Giancarlo Schiaffini. Immaginare la musica

Foto: la copertina del libro










Giancarlo Schiaffini. Immaginare la musica

Auditorium Edizioni. 2017

Giancarlo Schiaffini prosegue il suo ragionamento sulle diverse maniere di interfacciarsi con la musica e affronta, con Immaginare la musica, gli aspetti relativi alla composizione. Schiaffini indaga le motivazioni che sottendono alla composizione, passa in rassegna le ragioni, l’ispirazione e la pratica della scrittura: seguendo uno schema da indagine giornalistica (“come?”, “per chi?”, “perché?”, “perché no?”) suddivide il problema generale in un ampio spettro di questioni più puntuali e offre al lettore un’analisi laica e misurata delle varie possibilità in campo. Le frequenti citazioni – raccolte, peraltro, da autori diversi come Pierre Boulez. Alex Ross, Oliver Sacks, Alfredo Casella tra gli altri – offrono, allo stesso tempo, varietà al testo e lo spunto per approfondire i vari temi affrontati, una strada agile per rendere leggera e solida l’architettura del percorso tracciato. E, soprattutto, Schiaffini sprona il lettore a fare lo sforzo di applicare la propria creatività alla musica che ascolta: una sorta di collaborazione con il compositore, una ricerca costante e un dialogo con la memoria, le motivazioni e le influenze per costruire un pensiero musicale, quanto più possibile, autonomo.



L’autore riesce a mettere in secondo piano la propria produzione musicale e molte delle sue specifiche stilistiche. Quelle, come dire, sono scontate nel momento in cui si conosce il suo percorso oppure possono essere ininfluenti nel caso contrario. Al centro del discorso sono il piacere e la scommessa intellettuale di scuotere compositori e fruitori e “costringerli” a percorsi meno convenzionali o quanto meno più sinceri e trasparenti.

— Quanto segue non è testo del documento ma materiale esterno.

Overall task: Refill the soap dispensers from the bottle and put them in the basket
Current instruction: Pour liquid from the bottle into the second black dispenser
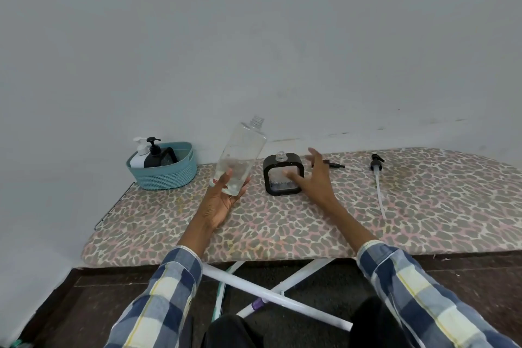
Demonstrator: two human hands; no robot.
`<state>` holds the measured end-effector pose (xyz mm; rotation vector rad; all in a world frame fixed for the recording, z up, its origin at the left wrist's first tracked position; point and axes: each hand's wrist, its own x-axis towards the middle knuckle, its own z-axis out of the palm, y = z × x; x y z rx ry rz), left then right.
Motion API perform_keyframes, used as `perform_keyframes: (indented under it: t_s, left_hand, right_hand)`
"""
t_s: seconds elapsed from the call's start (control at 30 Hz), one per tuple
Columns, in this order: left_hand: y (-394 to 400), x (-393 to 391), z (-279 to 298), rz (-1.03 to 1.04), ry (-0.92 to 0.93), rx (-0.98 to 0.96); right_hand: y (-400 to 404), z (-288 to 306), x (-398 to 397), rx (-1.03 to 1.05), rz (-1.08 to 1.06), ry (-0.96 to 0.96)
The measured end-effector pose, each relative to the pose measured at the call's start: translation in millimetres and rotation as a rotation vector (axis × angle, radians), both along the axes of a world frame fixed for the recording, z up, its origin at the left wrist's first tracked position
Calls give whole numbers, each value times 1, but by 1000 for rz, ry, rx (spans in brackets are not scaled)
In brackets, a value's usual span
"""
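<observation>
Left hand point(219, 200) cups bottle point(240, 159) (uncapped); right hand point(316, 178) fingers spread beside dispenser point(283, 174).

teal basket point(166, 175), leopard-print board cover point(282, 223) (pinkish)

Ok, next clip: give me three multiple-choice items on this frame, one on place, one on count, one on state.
1. Where is the basket?
A. board's far left corner
B. floor
C. right end

2. How many dispensers stand in the basket?
A. none
B. two
C. four

3. The clear bottle is:
A. capped, lying flat
B. uncapped, held in the left hand
C. standing in the basket

Answers: 1 A, it sits by the wall at the left end. 2 B, one white, one black. 3 B, its threaded neck is bare and the left hand grips its base.
</observation>
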<state>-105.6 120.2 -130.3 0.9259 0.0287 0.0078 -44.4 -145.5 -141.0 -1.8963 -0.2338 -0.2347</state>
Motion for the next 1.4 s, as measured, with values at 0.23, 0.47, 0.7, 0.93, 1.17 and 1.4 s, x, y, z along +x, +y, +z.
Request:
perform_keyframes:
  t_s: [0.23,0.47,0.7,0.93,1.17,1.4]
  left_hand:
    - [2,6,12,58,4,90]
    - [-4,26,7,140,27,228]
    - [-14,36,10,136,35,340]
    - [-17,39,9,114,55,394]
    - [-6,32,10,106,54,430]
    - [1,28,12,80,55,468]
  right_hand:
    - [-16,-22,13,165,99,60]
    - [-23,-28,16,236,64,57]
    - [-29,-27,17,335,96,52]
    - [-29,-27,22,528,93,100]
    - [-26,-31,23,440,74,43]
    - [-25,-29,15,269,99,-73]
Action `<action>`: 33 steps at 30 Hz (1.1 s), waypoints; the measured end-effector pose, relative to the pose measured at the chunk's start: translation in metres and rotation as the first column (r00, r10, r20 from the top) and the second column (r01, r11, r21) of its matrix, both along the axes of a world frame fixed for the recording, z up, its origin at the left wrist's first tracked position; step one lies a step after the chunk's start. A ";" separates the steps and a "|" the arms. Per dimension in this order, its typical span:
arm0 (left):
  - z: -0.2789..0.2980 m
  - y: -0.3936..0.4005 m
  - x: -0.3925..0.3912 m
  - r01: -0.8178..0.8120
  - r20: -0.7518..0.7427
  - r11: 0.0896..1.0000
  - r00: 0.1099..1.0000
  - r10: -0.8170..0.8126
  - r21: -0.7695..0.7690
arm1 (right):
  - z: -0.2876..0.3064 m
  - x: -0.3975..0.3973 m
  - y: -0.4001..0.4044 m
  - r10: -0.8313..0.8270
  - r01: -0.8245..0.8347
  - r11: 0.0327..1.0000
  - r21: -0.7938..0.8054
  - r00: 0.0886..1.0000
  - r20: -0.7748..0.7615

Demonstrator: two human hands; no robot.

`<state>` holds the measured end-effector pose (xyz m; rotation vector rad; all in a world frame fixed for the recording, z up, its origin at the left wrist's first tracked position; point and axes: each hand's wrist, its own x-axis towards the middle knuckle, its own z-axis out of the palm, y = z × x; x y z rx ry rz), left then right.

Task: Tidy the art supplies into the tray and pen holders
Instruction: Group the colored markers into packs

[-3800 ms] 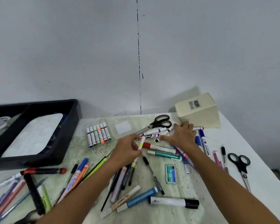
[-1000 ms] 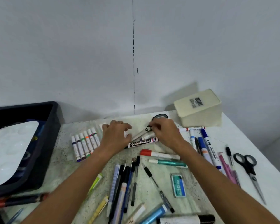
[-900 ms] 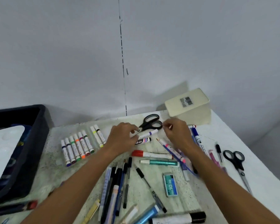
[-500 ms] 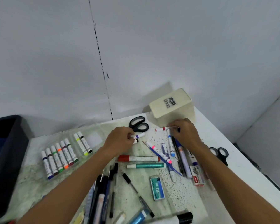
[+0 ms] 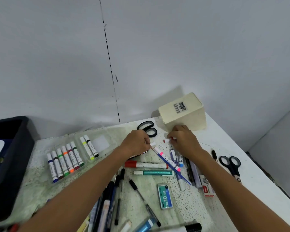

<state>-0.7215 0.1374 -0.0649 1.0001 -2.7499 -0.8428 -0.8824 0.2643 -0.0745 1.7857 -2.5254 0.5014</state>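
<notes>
My left hand point(image 5: 137, 142) grips the end of a white marker point(image 5: 152, 144) near the black scissors point(image 5: 147, 128). My right hand point(image 5: 184, 139) pinches a small red-tipped marker point(image 5: 168, 140) just in front of the cream pen holder point(image 5: 182, 113), which lies tipped over at the back. Between the hands lie a pink-capped marker point(image 5: 167, 159), a red-capped whiteboard marker point(image 5: 146, 164) and a teal marker point(image 5: 153, 172). The dark tray point(image 5: 12, 158) stands at the far left.
A clear case of several coloured markers point(image 5: 65, 162) lies left of my hands. A staples box point(image 5: 164, 196) and loose pens point(image 5: 110, 203) lie near the front. A second pair of black scissors point(image 5: 230, 164) sits near the table's right edge.
The view swung to the right. My right hand moved from the scissors to the pen holder's front and now pinches the red-tipped marker. My left hand stays by the scissors on a white marker.
</notes>
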 end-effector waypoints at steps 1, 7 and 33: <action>0.000 -0.001 -0.001 0.009 0.001 1.000 1.000 -0.009 0.029 | 0.000 0.001 0.000 0.014 -0.014 1.000 -0.015 0.999 0.035; 0.011 -0.008 0.004 -0.105 -0.251 0.985 0.958 0.137 0.137 | 0.016 0.024 -0.010 0.139 -0.061 0.960 -0.272 0.951 0.276; 0.005 -0.073 0.142 -0.597 -0.407 0.651 0.508 0.759 0.468 | 0.029 0.149 -0.186 0.113 -0.223 0.974 0.036 0.618 0.778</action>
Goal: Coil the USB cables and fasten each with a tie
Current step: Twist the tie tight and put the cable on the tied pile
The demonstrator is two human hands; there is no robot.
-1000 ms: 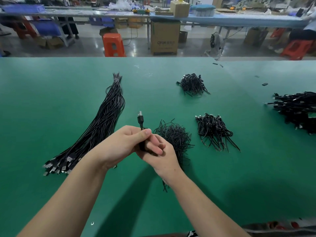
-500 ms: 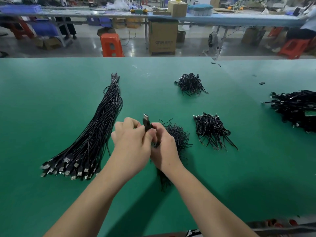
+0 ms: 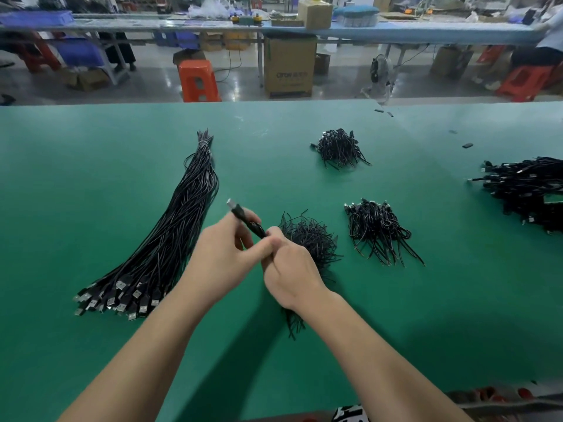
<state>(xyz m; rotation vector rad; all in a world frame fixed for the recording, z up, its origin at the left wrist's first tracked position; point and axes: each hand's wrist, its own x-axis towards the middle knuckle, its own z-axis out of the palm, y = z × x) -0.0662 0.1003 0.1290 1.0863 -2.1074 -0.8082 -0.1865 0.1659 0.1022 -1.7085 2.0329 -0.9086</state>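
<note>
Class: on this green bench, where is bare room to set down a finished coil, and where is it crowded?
Free: left of the long cable bundle; the near right of the green mat. Crowded: around the tie pile, by both hands, and among the coil piles.

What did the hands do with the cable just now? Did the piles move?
The cable stayed pinched between the left hand and right hand, but it turned: its plug pointed straight up a second ago and now leans up and to the left. The fingers shifted around it, as if twisting. The long bundle, the tie pile and the coiled heaps stayed put on the green table.
</note>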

Schiaffini elenca le motivazioni pratiche ed “esterne” – rispetto del linguaggio e dei generi, spirito di conquista e carriera, trasgressioni ed autocensure – e analizza come queste vengano ad incidere sul percorso creativo, come diventino “strumenti” nelle mani del compositore e come abbiano lati positivi e negativi. Se il titolo del volume porta in primo piano l’immaginazione, in realtà il testo connota in modo più articolato il concetto e sposta l’attenzione verso l’utilizzo di formule meno stantie, verso la necessità di usare la composizione come atto libero e come scelta di nuove possibilità espressive.


Il volume si chiude con un corposo saggio di Alipio Carvalho Neto in cui vengono illustrate le strategie utilizzate da Schiaffini per la scrittura e l’improvvisazione. Un excursus sulla libertà estetica adottata dal trombonista nel corso della sua attività musicale, utile a completare il ragionamento da un punto di vista “altro”. Schiaffini aveva già toccato i temi relativi all’improvvisazione in E non chiamatelo jazz e la dimensione odierna dell’ascolto in La tragicommedia dell’ascolto: la scelta di concludere il libro con un’appendice così dettagliata, permette di entrare nello specifico di alcune questioni presenti nei brani e nelle esibizioni senza ripetere i ragionamenti già compiuto nei libri precedenti.